About this exercise —
From the first line of the material to the line containing "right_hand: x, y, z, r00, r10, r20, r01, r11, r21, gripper", inclusive, write out each line exactly, leaving out the pictures.

Provided data —
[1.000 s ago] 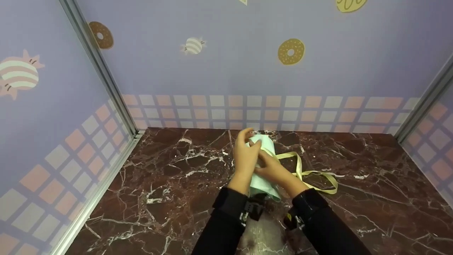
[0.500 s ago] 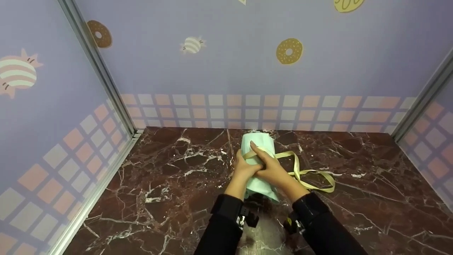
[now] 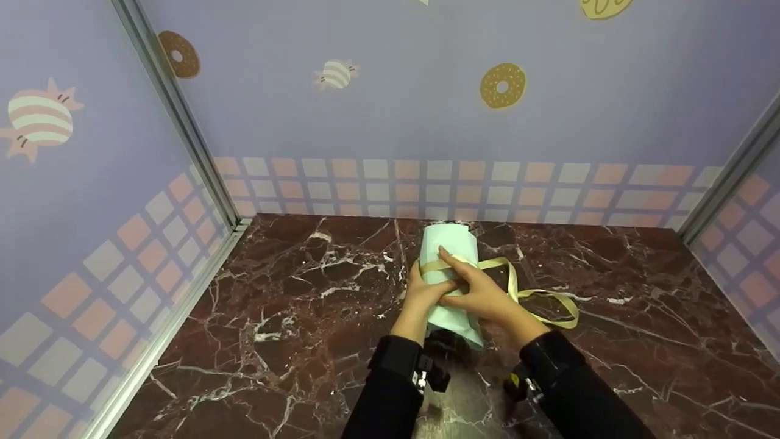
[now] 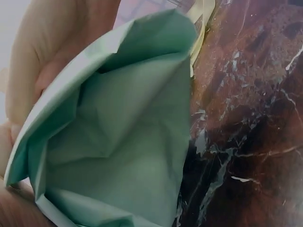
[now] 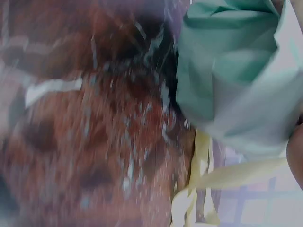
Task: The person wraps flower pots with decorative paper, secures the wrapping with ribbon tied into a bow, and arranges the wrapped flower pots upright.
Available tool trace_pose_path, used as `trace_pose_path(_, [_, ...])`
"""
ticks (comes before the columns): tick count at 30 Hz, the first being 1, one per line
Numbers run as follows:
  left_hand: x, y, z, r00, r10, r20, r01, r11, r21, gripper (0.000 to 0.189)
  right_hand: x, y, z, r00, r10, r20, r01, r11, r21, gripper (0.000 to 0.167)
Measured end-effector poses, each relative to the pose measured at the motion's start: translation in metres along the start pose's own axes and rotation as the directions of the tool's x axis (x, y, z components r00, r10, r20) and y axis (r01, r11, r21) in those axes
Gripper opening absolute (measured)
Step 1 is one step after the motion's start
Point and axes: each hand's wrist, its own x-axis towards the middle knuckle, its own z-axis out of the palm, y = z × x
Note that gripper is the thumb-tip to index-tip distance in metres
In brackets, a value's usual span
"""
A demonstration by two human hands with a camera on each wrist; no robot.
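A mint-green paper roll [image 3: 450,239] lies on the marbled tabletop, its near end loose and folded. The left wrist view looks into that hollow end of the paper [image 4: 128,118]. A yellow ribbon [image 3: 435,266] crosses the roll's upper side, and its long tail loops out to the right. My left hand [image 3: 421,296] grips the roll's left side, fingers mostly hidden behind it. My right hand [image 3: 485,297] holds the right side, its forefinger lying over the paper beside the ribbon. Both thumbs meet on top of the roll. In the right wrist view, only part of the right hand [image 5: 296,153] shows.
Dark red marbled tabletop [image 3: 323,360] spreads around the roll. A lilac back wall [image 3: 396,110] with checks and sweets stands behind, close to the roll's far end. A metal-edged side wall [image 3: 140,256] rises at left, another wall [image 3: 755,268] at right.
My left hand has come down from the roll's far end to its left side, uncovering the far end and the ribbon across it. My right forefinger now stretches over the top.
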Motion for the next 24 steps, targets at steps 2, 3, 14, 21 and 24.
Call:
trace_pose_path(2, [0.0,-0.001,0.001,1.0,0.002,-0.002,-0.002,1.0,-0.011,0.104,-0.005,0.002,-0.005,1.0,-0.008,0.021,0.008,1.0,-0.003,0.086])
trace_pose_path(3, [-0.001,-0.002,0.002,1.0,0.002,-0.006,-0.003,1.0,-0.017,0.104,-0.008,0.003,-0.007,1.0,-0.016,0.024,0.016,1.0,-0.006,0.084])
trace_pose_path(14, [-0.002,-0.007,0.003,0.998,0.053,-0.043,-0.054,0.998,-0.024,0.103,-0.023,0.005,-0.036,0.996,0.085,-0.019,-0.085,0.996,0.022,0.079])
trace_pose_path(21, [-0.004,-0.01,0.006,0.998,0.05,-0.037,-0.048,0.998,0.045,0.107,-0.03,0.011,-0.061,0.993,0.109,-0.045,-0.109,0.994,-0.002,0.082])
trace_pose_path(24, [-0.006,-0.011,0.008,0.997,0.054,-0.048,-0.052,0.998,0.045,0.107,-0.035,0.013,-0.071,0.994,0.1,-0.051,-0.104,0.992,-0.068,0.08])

Task result —
[1.000 s ago] 
[0.500 s ago] 
[now] 
[now] 
[now] 
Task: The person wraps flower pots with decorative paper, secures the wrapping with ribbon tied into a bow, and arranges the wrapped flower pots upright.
Available tool trace_pose_path, used as `trace_pose_path(_, [_, ...])`
"""
ticks (comes before the columns): tick count at 30 Hz, the first being 1, one per line
Numbers run as follows:
  left_hand: x, y, z, r00, r10, r20, r01, r11, r21, gripper (0.000 to 0.189)
  right_hand: x, y, z, r00, r10, r20, r01, r11, r21, gripper (0.000 to 0.167)

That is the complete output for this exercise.